**EXERCISE OBJECTIVE**
Every line of the data must be copied exactly.

**DATASET CONTENT**

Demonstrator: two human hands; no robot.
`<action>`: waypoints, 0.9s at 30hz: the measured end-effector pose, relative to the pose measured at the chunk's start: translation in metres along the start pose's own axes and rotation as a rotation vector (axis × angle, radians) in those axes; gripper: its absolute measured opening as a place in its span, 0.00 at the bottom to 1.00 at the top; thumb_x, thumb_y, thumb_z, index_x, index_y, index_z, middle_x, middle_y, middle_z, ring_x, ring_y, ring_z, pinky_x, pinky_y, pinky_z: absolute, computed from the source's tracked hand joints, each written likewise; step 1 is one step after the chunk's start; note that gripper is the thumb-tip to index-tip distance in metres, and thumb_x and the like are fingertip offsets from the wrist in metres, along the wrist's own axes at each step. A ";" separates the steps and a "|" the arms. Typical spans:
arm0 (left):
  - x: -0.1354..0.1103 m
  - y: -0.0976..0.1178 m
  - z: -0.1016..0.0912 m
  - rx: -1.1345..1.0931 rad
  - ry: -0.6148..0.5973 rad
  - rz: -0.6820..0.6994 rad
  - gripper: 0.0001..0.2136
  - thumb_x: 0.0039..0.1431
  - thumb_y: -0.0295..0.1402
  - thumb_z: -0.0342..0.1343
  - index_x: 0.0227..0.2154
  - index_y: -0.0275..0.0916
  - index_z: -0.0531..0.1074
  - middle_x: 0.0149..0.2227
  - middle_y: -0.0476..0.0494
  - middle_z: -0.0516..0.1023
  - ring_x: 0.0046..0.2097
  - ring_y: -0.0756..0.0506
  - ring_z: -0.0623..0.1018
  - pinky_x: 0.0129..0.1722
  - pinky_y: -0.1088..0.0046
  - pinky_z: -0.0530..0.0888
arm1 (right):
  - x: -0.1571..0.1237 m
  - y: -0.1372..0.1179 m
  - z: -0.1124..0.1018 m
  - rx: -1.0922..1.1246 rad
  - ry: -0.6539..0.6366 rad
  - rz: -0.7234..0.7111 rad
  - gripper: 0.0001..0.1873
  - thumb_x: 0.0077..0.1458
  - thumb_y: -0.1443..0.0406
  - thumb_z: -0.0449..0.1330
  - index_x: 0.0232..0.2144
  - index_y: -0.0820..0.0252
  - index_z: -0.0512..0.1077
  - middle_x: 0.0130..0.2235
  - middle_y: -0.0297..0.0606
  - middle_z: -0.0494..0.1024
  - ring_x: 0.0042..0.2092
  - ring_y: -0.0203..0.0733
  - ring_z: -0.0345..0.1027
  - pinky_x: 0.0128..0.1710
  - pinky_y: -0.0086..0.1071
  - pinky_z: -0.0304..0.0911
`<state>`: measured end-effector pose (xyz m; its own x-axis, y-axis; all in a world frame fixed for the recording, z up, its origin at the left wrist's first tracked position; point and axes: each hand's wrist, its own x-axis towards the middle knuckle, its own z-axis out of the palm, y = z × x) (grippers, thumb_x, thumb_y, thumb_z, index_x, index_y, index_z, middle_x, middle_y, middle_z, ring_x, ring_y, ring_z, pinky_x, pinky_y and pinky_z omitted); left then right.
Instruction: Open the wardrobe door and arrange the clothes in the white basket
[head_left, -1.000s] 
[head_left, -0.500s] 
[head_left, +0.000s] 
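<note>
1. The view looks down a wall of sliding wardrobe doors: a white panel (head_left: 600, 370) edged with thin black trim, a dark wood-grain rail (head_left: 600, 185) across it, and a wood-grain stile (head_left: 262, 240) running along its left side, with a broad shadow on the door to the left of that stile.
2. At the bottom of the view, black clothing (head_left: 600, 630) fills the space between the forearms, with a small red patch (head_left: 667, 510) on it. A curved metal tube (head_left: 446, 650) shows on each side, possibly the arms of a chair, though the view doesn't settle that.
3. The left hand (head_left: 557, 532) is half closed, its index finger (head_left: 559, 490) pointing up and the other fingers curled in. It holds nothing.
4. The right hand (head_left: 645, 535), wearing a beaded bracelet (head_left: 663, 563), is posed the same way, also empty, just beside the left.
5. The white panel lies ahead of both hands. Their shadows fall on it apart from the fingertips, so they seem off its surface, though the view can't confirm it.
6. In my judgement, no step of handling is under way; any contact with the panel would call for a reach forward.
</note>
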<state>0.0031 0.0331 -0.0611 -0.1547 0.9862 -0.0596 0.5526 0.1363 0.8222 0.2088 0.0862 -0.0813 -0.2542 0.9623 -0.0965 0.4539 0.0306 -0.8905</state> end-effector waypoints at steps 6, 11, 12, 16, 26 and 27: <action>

**OUTPUT**
Demonstrator: two human hands; no robot.
`<action>`: waypoints, 0.9s at 30hz: the measured end-effector pose, relative to the pose measured at the chunk's start: translation in metres along the start pose's own axes and rotation as a rotation vector (axis × angle, radians) in those axes; gripper: its absolute measured opening as a place in its span, 0.00 at the bottom to 1.00 at the top; thumb_x, thumb_y, thumb_z, index_x, index_y, index_z, middle_x, middle_y, middle_z, ring_x, ring_y, ring_z, pinky_x, pinky_y, pinky_z: absolute, computed from the source's tracked hand joints, each written likewise; step 1 is one step after the chunk's start; note that gripper is the thumb-tip to index-tip distance in metres, and thumb_x and the like are fingertip offsets from the wrist in metres, along the wrist's own axes at each step. A ";" separates the steps and a "|" the arms. Typical spans:
arm0 (left):
  - x: -0.1354..0.1103 m
  - y: -0.0976..0.1178 m
  - z: -0.1016..0.0912 m
  - rx: -1.1345..1.0931 rad
  - ry: -0.6148..0.5973 rad
  - rz: -0.6820..0.6994 rad
  - gripper: 0.0001..0.2136
  - thumb_x: 0.0039..0.1431
  - thumb_y: -0.0295..0.1402
  - thumb_z: -0.0342..0.1343
  - index_x: 0.0227..0.2154
  - index_y: -0.0275..0.0916
  - index_z: -0.0531..0.1074
  - middle_x: 0.0149..0.2227
  - middle_y: -0.0476..0.0494
  - middle_z: -0.0516..0.1023
  - ring_x: 0.0046..0.2097
  - ring_y: -0.0756..0.0506
  - ring_z: -0.0623..0.1018
  - pinky_x: 0.0129..0.1722
  - pinky_y: -0.1088..0.0046
  - pinky_z: -0.0530..0.0888
arm1 (right):
  - x: -0.1571..0.1237 m
  - y: -0.1372..0.1179 m
  - z: -0.1124..0.1018 m
  - rx: -1.0922..1.1246 rad
  - ry: -0.6539..0.6366 rad
  - rz: -0.7234..0.7111 rad
  - gripper: 0.0001..0.1873
  - thumb_x: 0.0077..0.1458
  - thumb_y: -0.1443..0.0406
  - thumb_z: -0.0449..0.1330
  - index_x: 0.0232..0.2144
  - index_y: -0.0820..0.0252
  - index_z: -0.0512..0.1077
  - middle_x: 0.0130..0.2235
  - middle_y: -0.0297..0.0606
  - middle_z: -0.0494..0.1024
  - ring_x: 0.0042..0.2092
  - ring_y: -0.0203..0.0733
  - ring_z: -0.0345..0.1027
  - pinky_x: 0.0128..0.1710
  - pinky_y: -0.0086..0.1071
  - pinky_z: -0.0304..0.0911
`<state>`: measured end-effector pose (xyz m; its own x-axis, y-axis; all in a world frame fixed for the recording, z up, its origin at the left wrist's first tracked position; point and axes: each hand's wrist, its own x-axis towards the middle knuckle, its own z-axis out of the palm, y = z × x) (grippers, thumb_x, thumb_y, thumb_z, index_x, index_y, index_z, middle_x, middle_y, middle_z, ring_x, ring_y, ring_z, pinky_x, pinky_y and pinky_z omitted); left then right.
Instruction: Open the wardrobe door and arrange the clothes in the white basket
[head_left, -1.000s] 
[head_left, -0.500s] 
[head_left, +0.000s] 
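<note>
1. The view looks down a wall of sliding wardrobe doors: a white panel (head_left: 600, 370) edged with thin black trim, a dark wood-grain rail (head_left: 600, 185) across it, and a wood-grain stile (head_left: 262, 240) running along its left side, with a broad shadow on the door to the left of that stile.
2. At the bottom of the view, black clothing (head_left: 600, 630) fills the space between the forearms, with a small red patch (head_left: 667, 510) on it. A curved metal tube (head_left: 446, 650) shows on each side, possibly the arms of a chair, though the view doesn't settle that.
3. The left hand (head_left: 557, 532) is half closed, its index finger (head_left: 559, 490) pointing up and the other fingers curled in. It holds nothing.
4. The right hand (head_left: 645, 535), wearing a beaded bracelet (head_left: 663, 563), is posed the same way, also empty, just beside the left.
5. The white panel lies ahead of both hands. Their shadows fall on it apart from the fingertips, so they seem off its surface, though the view can't confirm it.
6. In my judgement, no step of handling is under way; any contact with the panel would call for a reach forward.
</note>
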<state>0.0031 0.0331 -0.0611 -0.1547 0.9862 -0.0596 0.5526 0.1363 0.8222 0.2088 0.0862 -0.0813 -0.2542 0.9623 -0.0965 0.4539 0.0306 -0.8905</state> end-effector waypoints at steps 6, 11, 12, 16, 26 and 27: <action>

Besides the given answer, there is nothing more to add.